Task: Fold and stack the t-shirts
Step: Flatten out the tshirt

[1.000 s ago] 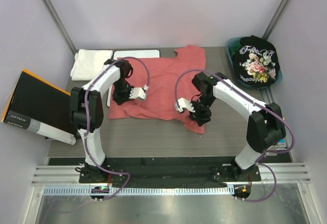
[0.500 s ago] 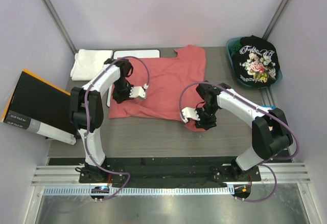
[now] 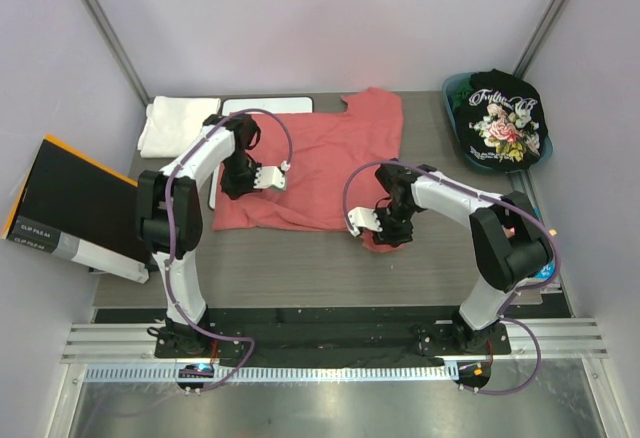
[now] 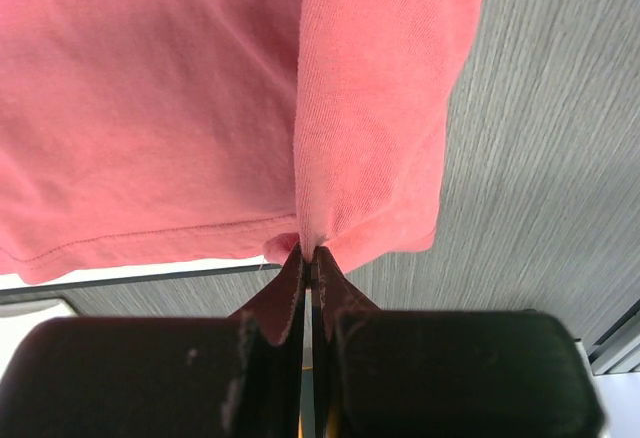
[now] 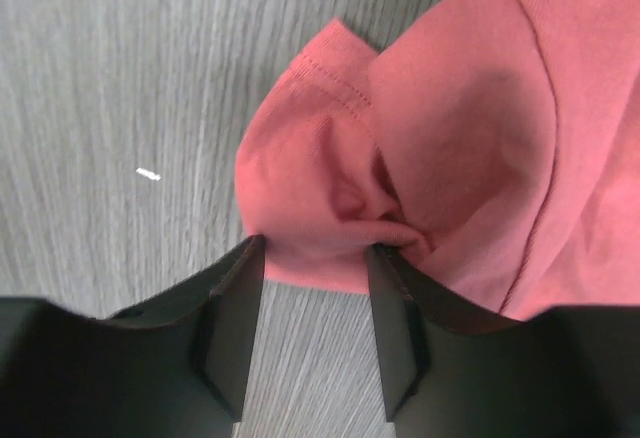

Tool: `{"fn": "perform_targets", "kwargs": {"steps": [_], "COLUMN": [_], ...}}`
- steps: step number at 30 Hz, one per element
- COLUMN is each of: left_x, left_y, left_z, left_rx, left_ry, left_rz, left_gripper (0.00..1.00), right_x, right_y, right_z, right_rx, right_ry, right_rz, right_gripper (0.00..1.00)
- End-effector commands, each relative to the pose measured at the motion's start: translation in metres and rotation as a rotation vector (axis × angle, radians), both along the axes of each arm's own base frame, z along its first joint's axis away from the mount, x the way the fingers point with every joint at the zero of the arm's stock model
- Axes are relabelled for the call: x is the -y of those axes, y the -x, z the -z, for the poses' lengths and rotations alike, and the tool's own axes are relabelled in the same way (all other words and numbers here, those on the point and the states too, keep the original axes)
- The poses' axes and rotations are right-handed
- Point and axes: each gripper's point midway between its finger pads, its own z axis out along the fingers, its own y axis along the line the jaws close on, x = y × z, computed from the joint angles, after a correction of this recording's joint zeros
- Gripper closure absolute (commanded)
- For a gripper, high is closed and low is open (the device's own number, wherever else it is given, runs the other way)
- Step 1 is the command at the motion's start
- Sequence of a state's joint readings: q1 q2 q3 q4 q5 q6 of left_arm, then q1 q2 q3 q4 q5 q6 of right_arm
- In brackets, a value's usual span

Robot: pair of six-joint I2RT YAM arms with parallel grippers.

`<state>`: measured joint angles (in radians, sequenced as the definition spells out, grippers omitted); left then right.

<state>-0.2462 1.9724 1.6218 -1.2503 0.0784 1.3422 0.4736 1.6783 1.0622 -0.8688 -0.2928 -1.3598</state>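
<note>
The salmon-red t-shirt (image 3: pixel 320 163) is spread mostly flat across the middle of the bench (image 3: pixel 300 268). Its top edge is up by the whiteboard (image 3: pixel 267 106) and its near right corner is scrunched into a little lump.

The left hand (image 4: pixel 308 263) is pressed together on a pleat of the shirt's left edge, and you can see the cloth tenting up out of the jaws. The right hand (image 5: pixel 315 250) sits over that scrunched corner with its jaws partway spread. There's a fold of hem between them and cloth brushing both fingers (image 5: pixel 235 298), but it doesn't look clamped down yet.

Handling-wise, this looks like thin, light jersey: totally floppy, no stiffness, and it drapes and wrinkles wherever it gets pushed. It probably won't slide much on the wood-grain top, so dragging it will bunch it rather than shift it flat.

Best bet is to pinch it at the hem or side seam, where the stitching gives a thicker edge, and grab only one layer. The two grips should be well apart so the cloth hangs taut between them. Grabbing the lump as is would likely catch extra layers.

The folded white t-shirt (image 3: pixel 178 123) sits at the back left and the black floral t-shirt (image 3: pixel 503 118) is heaped in the bin at the back right.
</note>
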Motion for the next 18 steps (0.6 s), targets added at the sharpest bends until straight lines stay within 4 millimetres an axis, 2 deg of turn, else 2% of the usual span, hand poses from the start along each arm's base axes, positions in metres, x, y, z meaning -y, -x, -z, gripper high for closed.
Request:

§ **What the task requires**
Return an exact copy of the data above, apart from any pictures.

§ **Written response**
Task: Fold and stack the t-shirts
Step: Flatten out the tshirt

[1.000 s ago] 
[0.500 s ago] 
[now] 
[now] 
[now] 

Tool: `{"fn": "perform_targets", "kwargs": {"steps": [_], "COLUMN": [_], ...}}`
- steps: step number at 30 Hz, one per element
- COLUMN is each of: left_x, left_y, left_z, left_rx, left_ry, left_rz, left_gripper (0.00..1.00), right_x, right_y, right_z, right_rx, right_ry, right_rz, right_gripper (0.00..1.00)
- End-effector commands, each relative to the pose measured at the motion's start: translation in metres and rotation as a rotation vector (axis × angle, radians), both along the axes of each arm's own base frame, z along its first joint's axis away from the mount, x the way the fingers point with every joint at the zero of the arm's stock model
- Axes are relabelled for the call: x is the -y of those axes, y the -x, z the -z, for the poses' lengths and rotations alike, and the tool's own axes are relabelled in the same way (all other words and numbers here, those on the point and the states too, keep the original axes)
- The poses' axes and rotations are right-handed
- Point and axes: each gripper's point midway between its finger pads, its own z axis out along the fingers, its own y axis along the line the jaws close on, x = y × z, computed from the joint angles, after a correction of this recording's joint zeros
- Gripper closure absolute (commanded)
- For a gripper, high is closed and low is open (the device's own number, wherever else it is given, runs the other way)
- Step 1 is the command at the motion's start
- Sequence of a state's joint readings: q1 q2 q3 q4 q5 q6 of left_arm, then q1 q2 q3 q4 q5 q6 of right_arm
- In brackets, a value's usual span

Robot: pair of six-joint I2RT YAM arms with parallel grippers.

`<state>`: measured joint angles (in radians, sequenced as the definition spells out, grippers omitted); left then right.

<state>-0.2462 1.9724 1.6218 -1.2503 0.0784 1.3422 0.4736 1.6783 1.0622 -0.8688 -0.2928 -1.3598</state>
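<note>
The salmon-red t-shirt (image 3: pixel 320 163) is spread mostly flat across the middle of the bench (image 3: pixel 300 268). Its top edge is up by the whiteboard (image 3: pixel 267 106) and its near right corner is scrunched into a little lump.

The left hand (image 4: pixel 308 263) is pressed together on a pleat of the shirt's left edge, and you can see the cloth tenting up out of the jaws. The right hand (image 5: pixel 315 250) sits over that scrunched corner with its jaws partway spread. There's a fold of hem between them and cloth brushing both fingers (image 5: pixel 235 298), but it doesn't look clamped down yet.

Handling-wise, this looks like thin, light jersey: totally floppy, no stiffness, and it drapes and wrinkles wherever it gets pushed. It probably won't slide much on the wood-grain top, so dragging it will bunch it rather than shift it flat.

Best bet is to pinch it at the hem or side seam, where the stitching gives a thicker edge, and grab only one layer. The two grips should be well apart so the cloth hangs taut between them. Grabbing the lump as is would likely catch extra layers.

The folded white t-shirt (image 3: pixel 178 123) sits at the back left and the black floral t-shirt (image 3: pixel 503 118) is heaped in the bin at the back right.
</note>
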Motion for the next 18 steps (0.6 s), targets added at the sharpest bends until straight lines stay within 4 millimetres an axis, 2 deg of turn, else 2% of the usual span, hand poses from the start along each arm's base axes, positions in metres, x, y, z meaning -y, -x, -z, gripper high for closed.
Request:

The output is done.